▶ PROBLEM: The answer is the full listing restated exactly, without any pictures.

/---

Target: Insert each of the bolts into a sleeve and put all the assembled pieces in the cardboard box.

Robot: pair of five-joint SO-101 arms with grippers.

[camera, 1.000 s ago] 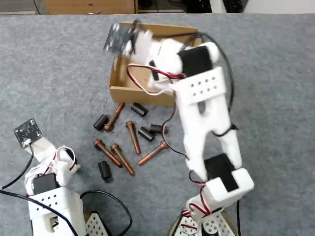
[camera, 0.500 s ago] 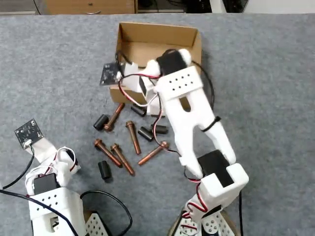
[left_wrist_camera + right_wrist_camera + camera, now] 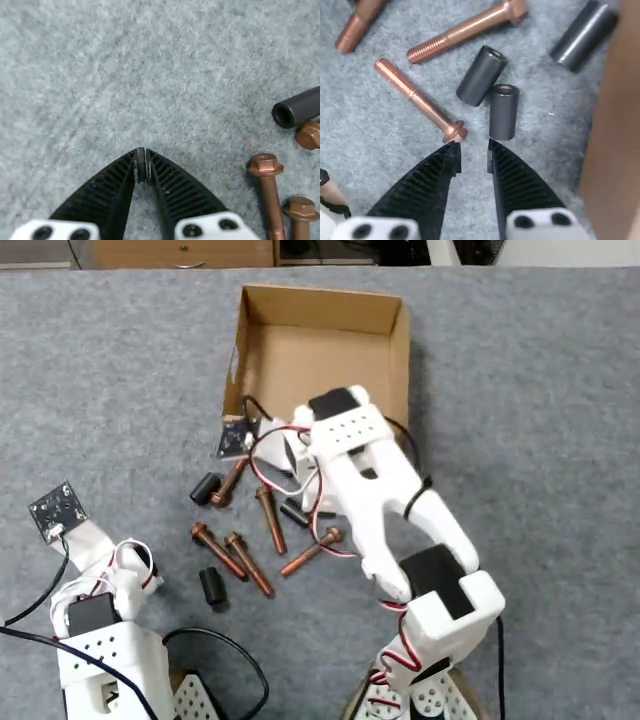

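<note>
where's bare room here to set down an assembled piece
Bare: the cardboard box floor, the mat right of the box, and left of it. Crowded: the box's near side, bolts and sleeves under the right hand.

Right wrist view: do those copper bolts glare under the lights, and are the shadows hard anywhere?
Right wrist view: the bolts carry a soft sheen along their shafts, no harsh glare; the sleeves look matte. High view: even light, only faint soft shadows beside them on the carpet.

5 bolts, sleeves loose nr box
</note>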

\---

▶ TASK OUTPUT:
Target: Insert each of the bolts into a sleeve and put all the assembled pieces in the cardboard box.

Robot: pair of five-joint SO-101 arms with grippers.

[camera, 1.000 s ago] 
[camera, 0.500 s ago] 
[left_wrist_camera + right_wrist_camera + camera, now] 

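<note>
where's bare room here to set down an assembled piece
Bare: the cardboard box floor, the mat right of the box, and left of it. Crowded: the box's near side, bolts and sleeves under the right hand.

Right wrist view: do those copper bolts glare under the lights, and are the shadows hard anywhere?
Right wrist view: the bolts carry a soft sheen along their shafts, no harsh glare; the sleeves look matte. High view: even light, only faint soft shadows beside them on the carpet.

5 bolts, sleeves loose nr box
</note>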

The answer has been given in full.